There are so many advantages to using technology in the history classroom, one of the most notable of which is the easy access to primary source documents. When students are given access to primary source documents, history takes on a whole new meaning as they become investigators, detectives, and analysts as they seek to create meaning from authentic documents and images from the past. In turn, engagement will increase and students will gain a greater appreciation for and understanding of the events of history as they interact with the primary sources and create their own meaning instead of studying someone else’s interpretations. The Library of Congress offers a multitude of free primary sources for teachers and students, and also describes the advantage of using them in education: “Examining primary sources gives students a powerful sense of history and the complexity of the past. Helping students analyze primary sources can also guide them toward higher-order thinking and better critical thinking and analysis skills.”

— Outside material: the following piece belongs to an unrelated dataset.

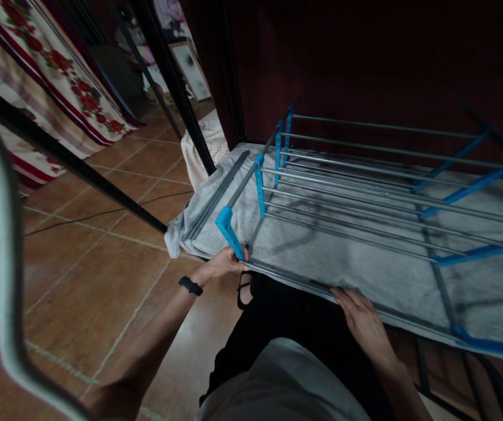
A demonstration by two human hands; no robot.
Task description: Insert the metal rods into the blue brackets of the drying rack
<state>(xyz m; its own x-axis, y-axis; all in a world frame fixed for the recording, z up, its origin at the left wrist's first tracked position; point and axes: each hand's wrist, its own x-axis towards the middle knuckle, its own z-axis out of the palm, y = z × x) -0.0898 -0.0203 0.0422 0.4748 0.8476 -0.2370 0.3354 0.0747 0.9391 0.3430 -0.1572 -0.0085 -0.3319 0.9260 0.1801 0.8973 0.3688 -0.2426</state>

The use of primary sources is not limited only to the history classroom; primary sources lend themselves beautifully to cross-curricular lessons by stimulating inferencing skills, inspiring written and oral communication, and other language arts skills. Teaching students to be critical thinkers by examining primary sources also meets one of the foundational requirements (the 4 C’s – communication, collaboration, creativity, and critical thinking) of the Common Core State Standards. There are many places on the internet to find primary sources, but before jumping in, it might be wise to read this blog that offers several supporting sites and technologies to help maximize the effectiveness of the use of primary sources in your classroom.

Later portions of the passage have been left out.